Mon maître, alors, comme dernier moyen de séduction, sans doute, tira de sa poche un sac d’argent et abandonna un instant la main de Jeannette.

L’enfant courut aussitôt près du grabat de son père, y monta, et, toute heureuse, toute souriante, se pencha vers lui, baisa son visage livide et froid en lui disant :

— Papa… vois donc… comme je suis belle… vois donc !

Le charron ne répondit pas… Ses yeux demeurèrent fixes et demi-clos ; il agita faiblement les bras, et ses lèvres balbutièrent quelques mots sans suite.

— Papa dort… et il rêve, — se dit l’enfant en s’asseyant avec circonspection au bord du lit de son père ; puis, attendant sans doute son réveil, elle se mit, tout en chantonnant, à jouer avec la couronne qu’elle ôta de sa tête, et dont le feuillage argenté, mêlé de roses, semblait surtout exciter son admiration.

Jamais, non, jamais je n’oublierai l’impression profonde, étrange, que, malgré mon âge, me causa la vue de cette enfant charmante, vêtue de rose et de paillettes, assise dans cette sombre demeure sur un misérable grabat, auprès de ce père presque moribond.

Pendant ce temps-là, mon maître, tenant son sac d’argent par le fond, et s’approchant de la femme du charron, avait fait pleuvoir sur les lambeaux de couvertures qui couvraient ses genoux, une assez grande quantité de pièces de cent sous… trois cents francs, je crois…
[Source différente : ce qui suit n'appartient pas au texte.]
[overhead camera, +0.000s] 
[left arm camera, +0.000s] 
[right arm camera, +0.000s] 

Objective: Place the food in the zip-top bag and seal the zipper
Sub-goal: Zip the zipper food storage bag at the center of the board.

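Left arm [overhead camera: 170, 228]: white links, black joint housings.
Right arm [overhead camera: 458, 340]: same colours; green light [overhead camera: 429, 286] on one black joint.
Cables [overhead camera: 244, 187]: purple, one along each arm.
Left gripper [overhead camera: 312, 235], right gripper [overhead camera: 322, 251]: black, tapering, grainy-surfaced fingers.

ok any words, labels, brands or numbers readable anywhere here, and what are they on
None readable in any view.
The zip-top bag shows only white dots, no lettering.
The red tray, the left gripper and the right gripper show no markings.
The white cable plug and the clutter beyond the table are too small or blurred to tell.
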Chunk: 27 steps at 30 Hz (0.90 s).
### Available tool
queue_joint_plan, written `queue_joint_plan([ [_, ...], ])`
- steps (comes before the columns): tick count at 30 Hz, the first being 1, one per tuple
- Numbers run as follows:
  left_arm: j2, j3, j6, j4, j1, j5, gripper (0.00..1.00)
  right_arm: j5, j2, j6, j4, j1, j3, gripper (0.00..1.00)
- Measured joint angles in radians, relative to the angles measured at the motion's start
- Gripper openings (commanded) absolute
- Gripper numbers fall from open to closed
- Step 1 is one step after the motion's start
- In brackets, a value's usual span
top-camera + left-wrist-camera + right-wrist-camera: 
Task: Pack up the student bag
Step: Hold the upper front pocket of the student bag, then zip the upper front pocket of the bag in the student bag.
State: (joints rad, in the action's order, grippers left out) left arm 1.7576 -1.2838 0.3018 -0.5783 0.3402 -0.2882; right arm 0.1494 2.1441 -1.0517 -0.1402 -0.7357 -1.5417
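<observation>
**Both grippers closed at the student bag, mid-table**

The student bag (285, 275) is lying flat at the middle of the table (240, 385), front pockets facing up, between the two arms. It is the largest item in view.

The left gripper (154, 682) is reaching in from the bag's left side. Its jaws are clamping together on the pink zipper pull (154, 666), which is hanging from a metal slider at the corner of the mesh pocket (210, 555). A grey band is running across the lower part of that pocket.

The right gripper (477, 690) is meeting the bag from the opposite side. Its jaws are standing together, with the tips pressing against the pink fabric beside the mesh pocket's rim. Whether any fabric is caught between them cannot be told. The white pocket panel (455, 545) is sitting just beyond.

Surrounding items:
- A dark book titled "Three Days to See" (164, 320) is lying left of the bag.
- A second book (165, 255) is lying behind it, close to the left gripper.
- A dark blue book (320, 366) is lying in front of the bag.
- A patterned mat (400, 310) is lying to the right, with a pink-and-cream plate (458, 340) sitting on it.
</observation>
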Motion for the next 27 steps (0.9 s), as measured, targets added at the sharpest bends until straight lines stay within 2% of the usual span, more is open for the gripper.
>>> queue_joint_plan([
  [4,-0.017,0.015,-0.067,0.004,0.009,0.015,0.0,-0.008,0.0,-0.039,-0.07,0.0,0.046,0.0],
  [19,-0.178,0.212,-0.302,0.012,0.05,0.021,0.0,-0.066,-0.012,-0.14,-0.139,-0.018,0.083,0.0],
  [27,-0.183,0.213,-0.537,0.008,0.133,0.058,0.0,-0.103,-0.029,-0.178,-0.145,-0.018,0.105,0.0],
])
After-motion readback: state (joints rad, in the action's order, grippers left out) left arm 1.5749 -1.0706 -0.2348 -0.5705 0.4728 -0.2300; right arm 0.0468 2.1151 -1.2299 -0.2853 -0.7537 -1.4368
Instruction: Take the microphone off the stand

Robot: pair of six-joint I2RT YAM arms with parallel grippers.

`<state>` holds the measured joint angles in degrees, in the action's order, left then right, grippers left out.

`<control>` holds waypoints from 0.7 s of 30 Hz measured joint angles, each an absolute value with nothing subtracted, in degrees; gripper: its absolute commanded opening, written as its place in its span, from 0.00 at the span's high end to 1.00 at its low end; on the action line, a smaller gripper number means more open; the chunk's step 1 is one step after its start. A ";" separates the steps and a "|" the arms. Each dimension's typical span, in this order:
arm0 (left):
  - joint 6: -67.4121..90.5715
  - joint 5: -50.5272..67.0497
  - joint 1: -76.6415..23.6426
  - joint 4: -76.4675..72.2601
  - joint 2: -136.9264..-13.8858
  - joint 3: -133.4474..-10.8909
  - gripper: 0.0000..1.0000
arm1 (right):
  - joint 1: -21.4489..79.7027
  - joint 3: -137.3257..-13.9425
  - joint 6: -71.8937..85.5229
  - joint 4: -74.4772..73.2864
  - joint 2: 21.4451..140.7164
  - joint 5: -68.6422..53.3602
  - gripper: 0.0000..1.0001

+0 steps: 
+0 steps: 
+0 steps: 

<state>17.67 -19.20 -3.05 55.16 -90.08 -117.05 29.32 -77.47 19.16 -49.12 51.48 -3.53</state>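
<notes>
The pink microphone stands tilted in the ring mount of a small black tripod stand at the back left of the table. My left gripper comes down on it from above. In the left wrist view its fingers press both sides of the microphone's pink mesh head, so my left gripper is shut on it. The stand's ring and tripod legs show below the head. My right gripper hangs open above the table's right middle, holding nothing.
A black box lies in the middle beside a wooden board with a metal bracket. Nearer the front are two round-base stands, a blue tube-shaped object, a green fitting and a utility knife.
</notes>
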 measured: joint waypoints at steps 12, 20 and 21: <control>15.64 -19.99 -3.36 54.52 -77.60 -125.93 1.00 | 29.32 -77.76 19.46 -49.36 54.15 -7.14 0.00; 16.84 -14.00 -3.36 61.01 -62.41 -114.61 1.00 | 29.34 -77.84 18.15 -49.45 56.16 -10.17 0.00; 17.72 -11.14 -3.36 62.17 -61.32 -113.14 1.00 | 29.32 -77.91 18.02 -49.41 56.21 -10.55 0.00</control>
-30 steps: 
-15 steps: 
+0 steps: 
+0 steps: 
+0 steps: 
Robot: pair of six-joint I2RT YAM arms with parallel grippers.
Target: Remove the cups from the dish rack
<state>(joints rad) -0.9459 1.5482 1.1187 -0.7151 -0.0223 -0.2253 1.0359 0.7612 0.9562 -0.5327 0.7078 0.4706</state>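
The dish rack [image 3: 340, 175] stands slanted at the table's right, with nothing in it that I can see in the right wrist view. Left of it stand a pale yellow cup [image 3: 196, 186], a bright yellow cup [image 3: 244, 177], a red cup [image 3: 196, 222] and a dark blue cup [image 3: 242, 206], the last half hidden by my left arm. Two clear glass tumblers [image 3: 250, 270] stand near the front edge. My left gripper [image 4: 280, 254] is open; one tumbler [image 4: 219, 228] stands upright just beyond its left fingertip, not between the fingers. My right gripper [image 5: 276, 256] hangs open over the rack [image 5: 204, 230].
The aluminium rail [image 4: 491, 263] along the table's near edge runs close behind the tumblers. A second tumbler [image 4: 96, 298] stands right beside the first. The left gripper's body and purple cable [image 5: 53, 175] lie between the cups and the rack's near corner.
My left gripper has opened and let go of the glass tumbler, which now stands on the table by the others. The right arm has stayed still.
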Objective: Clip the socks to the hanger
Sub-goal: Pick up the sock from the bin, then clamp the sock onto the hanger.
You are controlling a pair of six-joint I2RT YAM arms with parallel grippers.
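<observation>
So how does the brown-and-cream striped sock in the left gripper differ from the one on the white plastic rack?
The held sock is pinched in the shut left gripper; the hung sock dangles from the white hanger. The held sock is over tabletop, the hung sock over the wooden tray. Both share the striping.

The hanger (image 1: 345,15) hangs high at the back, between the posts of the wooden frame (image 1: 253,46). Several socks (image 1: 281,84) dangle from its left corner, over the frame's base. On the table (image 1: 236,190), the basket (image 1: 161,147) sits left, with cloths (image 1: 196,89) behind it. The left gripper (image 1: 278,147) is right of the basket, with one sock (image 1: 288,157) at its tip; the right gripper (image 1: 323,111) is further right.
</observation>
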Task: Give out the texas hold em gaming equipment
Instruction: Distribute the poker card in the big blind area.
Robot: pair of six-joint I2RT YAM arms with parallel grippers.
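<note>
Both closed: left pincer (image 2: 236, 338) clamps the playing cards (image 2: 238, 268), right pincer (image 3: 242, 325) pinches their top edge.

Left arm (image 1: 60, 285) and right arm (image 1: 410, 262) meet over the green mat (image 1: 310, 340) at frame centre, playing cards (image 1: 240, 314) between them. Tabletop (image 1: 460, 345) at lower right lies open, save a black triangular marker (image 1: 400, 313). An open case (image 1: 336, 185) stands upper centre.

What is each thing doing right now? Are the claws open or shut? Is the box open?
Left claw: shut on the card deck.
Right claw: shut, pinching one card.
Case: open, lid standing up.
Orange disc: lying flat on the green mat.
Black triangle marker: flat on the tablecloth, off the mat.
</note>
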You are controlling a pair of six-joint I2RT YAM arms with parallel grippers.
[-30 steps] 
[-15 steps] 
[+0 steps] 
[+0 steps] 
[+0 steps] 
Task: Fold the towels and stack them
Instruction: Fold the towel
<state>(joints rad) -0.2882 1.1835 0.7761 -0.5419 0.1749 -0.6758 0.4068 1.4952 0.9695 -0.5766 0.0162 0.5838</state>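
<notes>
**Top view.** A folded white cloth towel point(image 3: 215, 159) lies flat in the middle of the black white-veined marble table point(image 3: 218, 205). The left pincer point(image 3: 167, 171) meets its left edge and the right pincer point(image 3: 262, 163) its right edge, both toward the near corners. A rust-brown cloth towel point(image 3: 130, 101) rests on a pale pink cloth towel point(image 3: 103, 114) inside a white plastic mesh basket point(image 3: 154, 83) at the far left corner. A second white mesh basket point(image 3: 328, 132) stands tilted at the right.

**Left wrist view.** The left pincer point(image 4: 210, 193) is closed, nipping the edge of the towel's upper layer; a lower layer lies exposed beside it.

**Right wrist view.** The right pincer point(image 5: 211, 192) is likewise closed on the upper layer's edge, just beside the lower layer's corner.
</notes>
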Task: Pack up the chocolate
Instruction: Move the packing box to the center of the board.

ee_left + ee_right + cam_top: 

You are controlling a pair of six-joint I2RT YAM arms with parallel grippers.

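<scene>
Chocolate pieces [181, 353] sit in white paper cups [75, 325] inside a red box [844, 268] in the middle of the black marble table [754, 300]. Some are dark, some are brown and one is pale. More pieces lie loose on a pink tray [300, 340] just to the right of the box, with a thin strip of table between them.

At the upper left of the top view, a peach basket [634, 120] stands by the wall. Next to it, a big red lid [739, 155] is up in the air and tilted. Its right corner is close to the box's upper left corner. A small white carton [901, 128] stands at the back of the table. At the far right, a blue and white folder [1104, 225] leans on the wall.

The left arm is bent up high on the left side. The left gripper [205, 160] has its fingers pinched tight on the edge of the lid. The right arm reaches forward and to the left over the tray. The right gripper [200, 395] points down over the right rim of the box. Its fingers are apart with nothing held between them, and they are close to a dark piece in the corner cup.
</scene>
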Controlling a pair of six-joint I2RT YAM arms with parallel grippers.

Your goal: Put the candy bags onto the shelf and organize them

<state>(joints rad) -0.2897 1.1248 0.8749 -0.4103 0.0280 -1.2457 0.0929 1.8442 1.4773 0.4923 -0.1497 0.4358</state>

Puis, tirant de sa poche un papier tout préparé, et une de ces écritoires de corne dont se servent les écoliers, il y trempa une plume de fer, la présenta à la femme du charron ainsi que le papier, et lui dit :

— Signez cela, ma chère dame… Ce bon souper est à vos enfants, cet argent est à vous… le sort de la petite Jeannette est assuré… sans compter que…

Un grand cri du charron interrompit mon maître.